The proposed method has a very limited assumption about the input: faces are represented as triangulated surface meshes without any radiometric data. Obviously, the spatial resolution of the input mesh determines the possible alignment precision, hence good quality input is critical for precise alignment. Let us now consider two faces represented as 3D surfaces: one is called the template and the other one is called the observation, denoted by \(\mathcal {F}_t\subset \mathbb {R}^3\) and \(\mathcal {F}_o\subset \mathbb {R}^3\), respectively. We are looking for the aligning transformation \(\varphi :\mathbb {R}^3 \rightarrow \mathbb {R}^3\) such that for all \(\mathbf {x}\in \mathcal {F}_t\) there exists a \(\mathbf {y}\in \mathcal {F}_o\) satisfying the so called identity relation

$$\begin{aligned} \varphi (\mathbf {x})= & {} \mathbf {y} \end{aligned}$$
(1)

In classical landmark based approaches, a large number of corresponding landmarks are extracted from \(\mathcal {F}_t\) and \(\mathcal {F}_o\), giving sufficiently many constraints through Eq. (1) to find the parameters of the transformation. An alternative solution has been proposed in [7, 24], which relies on segmented regions instead of point correspondences: The idea is to integrate out individual point pairs in Eq. (1) over the the foreground domains of the objects yielding the following equation:

$$\begin{aligned} \int _{\mathcal {F}_o} \mathbf {y}\, d\mathbf {y}= \int _{\varphi (\mathcal {F}_t)} \mathbf {z}\, d\mathbf {z}. \end{aligned}$$
(2)

While in landmark-based approaches each point correspondence will generate a new equation of the form Eq. (1); Eq. (2) provides only three equations (\(\mathbf {y},\mathbf {z}\in \mathbb {R}^3\))!
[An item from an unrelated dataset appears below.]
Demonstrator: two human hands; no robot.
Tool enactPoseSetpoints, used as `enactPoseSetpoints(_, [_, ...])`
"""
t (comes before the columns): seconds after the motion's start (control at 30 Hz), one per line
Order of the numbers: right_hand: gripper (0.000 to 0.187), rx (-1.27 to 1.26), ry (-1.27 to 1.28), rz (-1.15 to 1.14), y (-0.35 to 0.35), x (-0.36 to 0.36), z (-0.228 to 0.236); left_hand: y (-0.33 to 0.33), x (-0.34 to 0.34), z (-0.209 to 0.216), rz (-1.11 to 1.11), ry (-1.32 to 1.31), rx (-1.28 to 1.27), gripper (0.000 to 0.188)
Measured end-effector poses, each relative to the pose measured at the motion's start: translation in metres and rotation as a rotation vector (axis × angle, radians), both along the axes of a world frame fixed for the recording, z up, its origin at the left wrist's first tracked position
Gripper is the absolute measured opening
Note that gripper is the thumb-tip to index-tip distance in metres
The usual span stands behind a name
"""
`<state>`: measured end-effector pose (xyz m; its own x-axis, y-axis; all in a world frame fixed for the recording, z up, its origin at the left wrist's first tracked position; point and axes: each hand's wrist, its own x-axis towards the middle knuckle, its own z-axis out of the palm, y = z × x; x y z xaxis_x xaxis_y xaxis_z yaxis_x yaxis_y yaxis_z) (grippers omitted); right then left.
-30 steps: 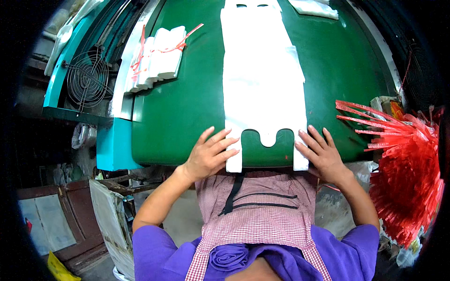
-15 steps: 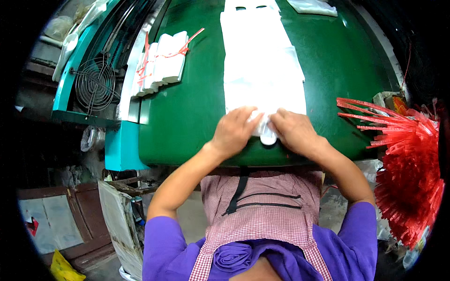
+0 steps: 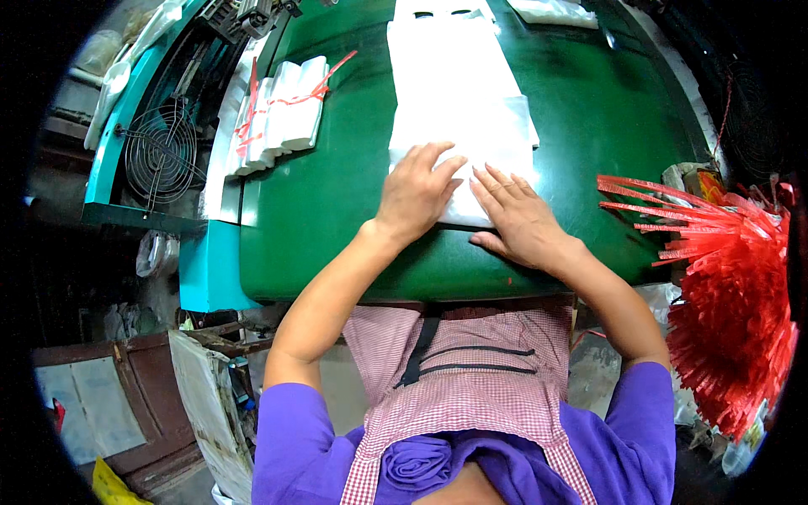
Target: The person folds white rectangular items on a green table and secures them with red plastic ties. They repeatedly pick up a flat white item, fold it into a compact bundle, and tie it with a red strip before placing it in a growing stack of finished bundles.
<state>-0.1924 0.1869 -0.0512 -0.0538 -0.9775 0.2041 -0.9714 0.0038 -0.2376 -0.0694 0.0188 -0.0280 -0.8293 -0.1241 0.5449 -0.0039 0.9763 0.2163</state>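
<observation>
A long white stack of flat plastic bags [image 3: 450,76] runs down the middle of the green table [image 3: 337,227]. Its near end lies under my fingers. My left hand [image 3: 417,192] rests on the left part of that end, fingers loosely bent and thumb apart. Flat with spread fingers, my right hand [image 3: 520,220] presses on the right part, its thumb on the green surface. Neither hand grips anything. Glare washes out the layers of the plastic.
Rolled white bundles tied with red strips [image 3: 282,105] lie at the table's left edge. A bunch of red plastic strips [image 3: 732,311] hangs at the right. Another white bag pile [image 3: 551,12] is at the far edge. A round wire guard [image 3: 160,156] stands beyond the left edge.
My hands have gone from pinching the stack's bunched near end to lying on it, fingers opened. The near end now lies flatter. Machine parts have come into view at upper left.
</observation>
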Motion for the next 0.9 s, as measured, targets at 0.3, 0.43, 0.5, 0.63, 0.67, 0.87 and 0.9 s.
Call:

As a consequence, Eq. (2) alone is not enough to solve for the transformation parameters. In order to generate more equations, observe that Eq. (1) (hence Eq. (2)) remains valid when a non-linear \(\omega : \mathbb {R}^3 \rightarrow \mathbb {R}\) function is acting on both sides [7, 24]. Thus applying a set of independent non-linear functions \(\{\omega _i\}_{i=1}^\ell \) yields a system of \(\ell \) equations [24]:

$$\begin{aligned} \int _{\mathcal {F}_o} \omega _i(\mathbf {y}) \, d\mathbf {y}= \int _{\varphi (\mathcal {F}_t)} \omega _i(\mathbf {z}) \, d\mathbf {z}\quad \quad i = 1, \dots , \ell . \end{aligned}$$
(3)

Since the template and observation surfaces are represented by their triangular surface meshes, let us denote them by \(T_\bigtriangleup \) and \(O_\bigtriangleup \subset \mathbb {R}^3 \times \mathbb {R}^3 \times \mathbb {R}^3\), respectively. They are a piecewise linear approximation of the true surfaces \(\mathcal {F}_t\) and \(\mathcal {F}_o\), hence

$$\begin{aligned} T_\bigtriangleup\approx & {} \mathcal {F}_t\nonumber \\ O_\bigtriangleup\approx & {} \mathcal {F}_o\nonumber \\ \varphi (T_\bigtriangleup )\approx & {} \varphi (\mathcal {F}_t) \end{aligned}$$
(4)

and thus the integrals over the triangular surfaces will be approximations of the integrals over the true surfaces as well. The integrals over the triangular surfaces can be expressed as sums of integrals over the triangles of each mesh:

$$\begin{aligned} \sum _{o \in O_\bigtriangleup } \int _{o} \omega _i(\mathbf {y}) \, d {\mathbf {y}} \approx \sum _{\pi \in \varphi (T_\bigtriangleup )} \int _{\pi } \omega _i(\mathbf {z}) \, d {\mathbf {z}} . \end{aligned}$$
(5)

Theoretically, any integrable \(\{\omega _i\}_{i=1}^\ell \) function set could be used, but for computational efficiency we will use low-order power functions

$$\begin{aligned} \omega _i(\mathbf {x}) = x_1^{n_i} x_2^{m_i} x_3^{o_i}, \end{aligned}$$
(6)

where \(\{ (n_i, m_i, o_i) \}_{i=1}^\ell = \{ (a,b,c) \mid a+b+c = O \}\) and \(O\in \{0,\ldots , M\}\). The M value corresponds to the maximal degree of the polynomial set and it is chosen to provide the necessary amount of functions to determine the parameters of the transformation. Note that, using these \(\omega _i\) functions the integrands will be various geometric moments of each triangle, which can be efficiently computed by making use of the methods proposed in [13, 22].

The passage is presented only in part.